Hinsichtlich der konkreten Höhe der gegenwärtigen Regelsätze von Erwachsenen äußerte sich das Gericht allerdings dahingehend, dass diese nicht offensichtlich zu niedrig sei. Jedenfalls sei die Regelsatzanpassung im Wege der Anpassung an den Rentenwerten unbrauchbar, um die Entwicklung des Bedarfs zur Deckung des soziokulturellen Existenzminimums aufzufangen. Für die Kinderregelsätze trifft das natürlich mindestens genauso zu.

Das Urteil ist als eine schallende Ohrfeige für die politisch Verantwortlichen der “übergroßen Koalition” von SPD/Grüne/Union und FDP anzusehen. Denn die nun verfassungsrechtlich festgestellten Mängel bei der Regelsatzermittlung sind schon vor Einführung des SGB II und bis heute zumindest in Fachkreisen ausführlich diskutiert worden.
Auch Hunderte von Richtern und Richterinnen an Sozialgerichten und Landessozialgerichten haben in ihren Urteilen keinen Anlass gesehen, diese Frage dem Verfassungsgericht zur Entscheidung vorzulegen und haben somit zur Stabilisierung des verfassungswidrigen Systems der Regelsätze für Hilfebedürftige seit 2005 beigetragen.
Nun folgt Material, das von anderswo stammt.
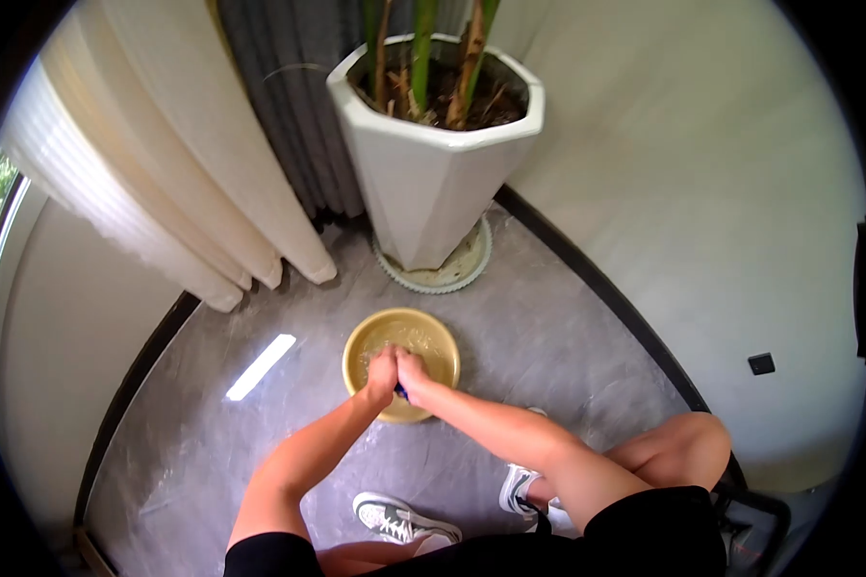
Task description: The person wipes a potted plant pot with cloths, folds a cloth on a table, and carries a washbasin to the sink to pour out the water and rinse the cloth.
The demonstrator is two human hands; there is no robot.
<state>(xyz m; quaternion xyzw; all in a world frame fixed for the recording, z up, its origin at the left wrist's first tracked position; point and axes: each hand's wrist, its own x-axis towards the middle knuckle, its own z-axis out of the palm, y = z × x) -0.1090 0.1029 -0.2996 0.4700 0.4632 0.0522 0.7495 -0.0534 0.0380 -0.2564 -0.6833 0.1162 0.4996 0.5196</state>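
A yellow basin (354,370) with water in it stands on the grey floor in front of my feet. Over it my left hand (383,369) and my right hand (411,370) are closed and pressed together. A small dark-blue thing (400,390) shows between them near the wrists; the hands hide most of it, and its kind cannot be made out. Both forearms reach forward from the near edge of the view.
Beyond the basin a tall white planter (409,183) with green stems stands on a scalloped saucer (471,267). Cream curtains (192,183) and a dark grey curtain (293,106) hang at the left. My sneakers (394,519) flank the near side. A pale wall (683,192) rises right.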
Im Übrigen betrifft das Urteil mittelbar auch die Empfänger von Sozialhilfe; also Hilfe zum Lebensunterhalt, Grundsicherung im Alter und bei Erwerbsminderung nach dem SGB XII.

Die genauen verfassungsgerichtlichen Vorgaben zur neu zu bestimmenden Methode der Ermittlung der Regelsätze und insbesondere zur Rechtmäßigkeit von aktuellen Bescheiden sind im Einzelnen der Analyse der ausführlichen Urteilsbegründung vorbehalten.